What the task requires: The material below should be copied line for line, please, with pictures omitted.
········
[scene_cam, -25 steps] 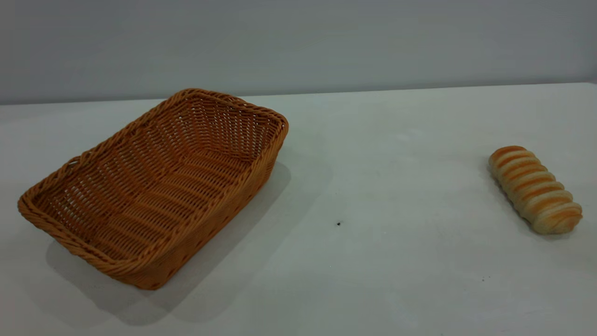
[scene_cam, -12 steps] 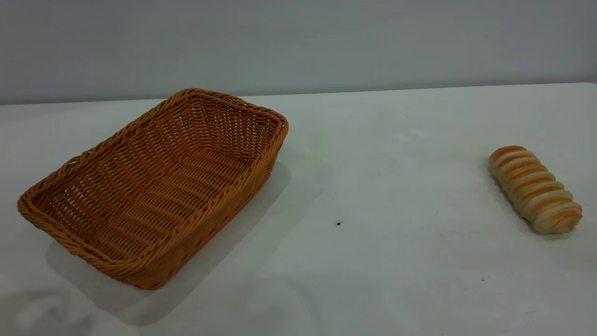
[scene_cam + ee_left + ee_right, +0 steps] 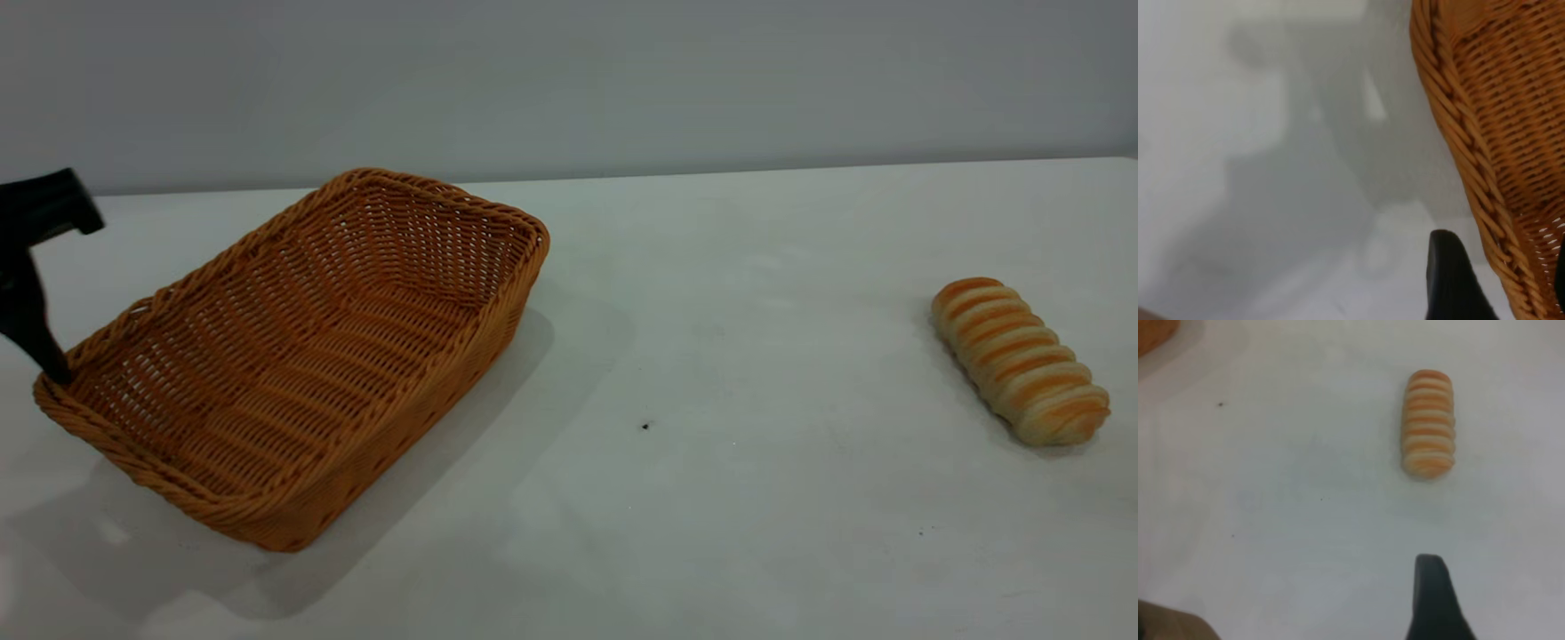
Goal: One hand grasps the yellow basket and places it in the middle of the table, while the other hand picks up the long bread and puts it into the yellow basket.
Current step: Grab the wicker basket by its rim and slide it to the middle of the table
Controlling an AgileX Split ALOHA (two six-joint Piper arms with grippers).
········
Expected answer:
[scene_cam, -25 steps] 
[scene_cam, -12 steps] 
[scene_cam + ee_left + ee_right, +0 steps] 
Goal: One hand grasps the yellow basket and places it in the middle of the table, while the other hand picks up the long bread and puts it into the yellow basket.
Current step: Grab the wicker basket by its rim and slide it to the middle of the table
Controlling an AgileX Split ALOHA (two six-joint Piper arms with grippers).

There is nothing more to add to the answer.